3. On the Report, you said you wouldn’t join the Catholic Church (which recently offered to open membership up to Episcopalians and Anglicans) because Catholicism defines itself in negative terms. If the Vatican opened its doors to women and gay priests, would you consider rejoining then? Or do you feel that the divide between the Episcopalian and Catholic Churches is an important, necessary one?
I have nothing against the Catholic Church and certainly nothing against Roman Catholics. At the same time, I have no desire to sign up! I was reared as an evangelical (a fundamentalist, really), and my parents once informed me that if I ever married a Catholic I would be disowned. I was convinced, growing up, that Catholics were not even Christians.

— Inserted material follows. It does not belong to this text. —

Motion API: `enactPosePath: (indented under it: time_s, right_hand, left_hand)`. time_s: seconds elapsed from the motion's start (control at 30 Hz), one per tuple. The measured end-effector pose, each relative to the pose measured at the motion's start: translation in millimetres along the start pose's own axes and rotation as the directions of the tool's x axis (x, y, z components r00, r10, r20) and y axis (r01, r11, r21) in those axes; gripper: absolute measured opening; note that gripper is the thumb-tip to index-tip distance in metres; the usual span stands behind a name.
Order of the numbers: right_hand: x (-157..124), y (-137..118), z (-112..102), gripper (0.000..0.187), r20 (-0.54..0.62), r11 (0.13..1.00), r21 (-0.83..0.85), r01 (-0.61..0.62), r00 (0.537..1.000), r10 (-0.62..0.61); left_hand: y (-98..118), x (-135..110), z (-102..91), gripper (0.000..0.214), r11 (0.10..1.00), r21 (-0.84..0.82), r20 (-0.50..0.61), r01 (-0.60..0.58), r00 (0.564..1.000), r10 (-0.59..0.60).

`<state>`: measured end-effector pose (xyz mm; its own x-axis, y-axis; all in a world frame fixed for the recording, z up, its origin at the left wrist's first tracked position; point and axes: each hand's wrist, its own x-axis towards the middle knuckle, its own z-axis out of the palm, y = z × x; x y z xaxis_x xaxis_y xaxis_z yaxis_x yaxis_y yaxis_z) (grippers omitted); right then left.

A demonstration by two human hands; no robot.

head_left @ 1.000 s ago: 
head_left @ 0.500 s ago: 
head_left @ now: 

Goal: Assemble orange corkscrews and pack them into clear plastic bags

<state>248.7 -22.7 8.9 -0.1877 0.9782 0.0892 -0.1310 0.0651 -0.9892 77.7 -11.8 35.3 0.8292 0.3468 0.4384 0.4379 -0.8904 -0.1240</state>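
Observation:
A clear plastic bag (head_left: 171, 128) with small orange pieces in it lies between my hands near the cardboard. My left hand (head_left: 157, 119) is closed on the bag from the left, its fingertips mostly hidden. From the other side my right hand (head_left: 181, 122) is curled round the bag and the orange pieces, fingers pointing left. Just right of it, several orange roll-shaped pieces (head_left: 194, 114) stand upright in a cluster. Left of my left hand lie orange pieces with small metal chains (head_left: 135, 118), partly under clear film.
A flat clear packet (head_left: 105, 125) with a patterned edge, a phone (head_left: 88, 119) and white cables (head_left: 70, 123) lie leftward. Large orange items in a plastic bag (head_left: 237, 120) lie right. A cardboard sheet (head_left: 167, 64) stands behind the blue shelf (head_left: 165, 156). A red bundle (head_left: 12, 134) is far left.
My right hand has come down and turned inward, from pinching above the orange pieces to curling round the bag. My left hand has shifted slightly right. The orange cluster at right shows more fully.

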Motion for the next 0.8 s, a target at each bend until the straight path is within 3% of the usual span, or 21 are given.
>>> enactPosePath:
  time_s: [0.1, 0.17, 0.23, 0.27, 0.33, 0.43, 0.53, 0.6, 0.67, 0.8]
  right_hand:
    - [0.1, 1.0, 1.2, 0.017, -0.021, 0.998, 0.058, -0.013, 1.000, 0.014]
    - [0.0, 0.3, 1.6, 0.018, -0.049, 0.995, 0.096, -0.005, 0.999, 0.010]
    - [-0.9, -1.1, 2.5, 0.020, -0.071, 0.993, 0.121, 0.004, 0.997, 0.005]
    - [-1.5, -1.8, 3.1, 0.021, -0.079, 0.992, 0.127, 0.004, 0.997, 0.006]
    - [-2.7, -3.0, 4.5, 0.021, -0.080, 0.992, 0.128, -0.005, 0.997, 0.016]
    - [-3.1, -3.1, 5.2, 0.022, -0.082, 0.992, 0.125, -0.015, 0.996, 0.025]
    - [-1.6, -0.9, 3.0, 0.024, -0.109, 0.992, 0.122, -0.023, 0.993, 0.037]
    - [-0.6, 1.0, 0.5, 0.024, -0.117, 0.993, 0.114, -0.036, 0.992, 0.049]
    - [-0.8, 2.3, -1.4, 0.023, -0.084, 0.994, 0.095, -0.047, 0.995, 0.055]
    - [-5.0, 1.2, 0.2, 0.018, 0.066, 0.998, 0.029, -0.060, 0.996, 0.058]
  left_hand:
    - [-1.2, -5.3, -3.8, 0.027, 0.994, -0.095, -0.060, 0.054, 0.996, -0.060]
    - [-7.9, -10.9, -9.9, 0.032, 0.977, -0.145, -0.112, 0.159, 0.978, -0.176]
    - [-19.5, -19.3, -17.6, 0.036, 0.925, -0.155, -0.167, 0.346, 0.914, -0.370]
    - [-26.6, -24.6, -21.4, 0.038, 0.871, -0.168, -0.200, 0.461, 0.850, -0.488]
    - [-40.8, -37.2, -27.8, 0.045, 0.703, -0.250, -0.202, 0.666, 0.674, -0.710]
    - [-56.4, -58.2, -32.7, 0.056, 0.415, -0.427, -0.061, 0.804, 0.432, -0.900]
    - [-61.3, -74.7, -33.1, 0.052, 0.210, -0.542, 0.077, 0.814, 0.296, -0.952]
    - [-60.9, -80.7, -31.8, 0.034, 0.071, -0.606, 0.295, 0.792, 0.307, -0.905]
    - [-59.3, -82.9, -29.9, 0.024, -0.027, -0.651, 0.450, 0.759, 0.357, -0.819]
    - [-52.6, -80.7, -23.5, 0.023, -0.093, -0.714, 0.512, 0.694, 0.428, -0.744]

I no longer believe that, of course, but at the same time I have no hankering whatsoever to convert to Rome. I’m very content as an Episcopal priest, and I happen to believe that we Episcopalians are addressing some vitally important issues right now, including (but not limited to) homosexuality, same-sex unions, and the role of women. We’re approaching these matters thoughtfully, prayerfully, and with integrity. The decisions we’ve made as a Church may well precipitate a continued diminution of our numbers, but that really doesn’t bother me. Sometimes the price of faithfulness to the demands of the gospel is popularity. In my judgment, moreover, the most effective religious movements throughout American history have positioned themselves on the margins of society, not in the councils of power.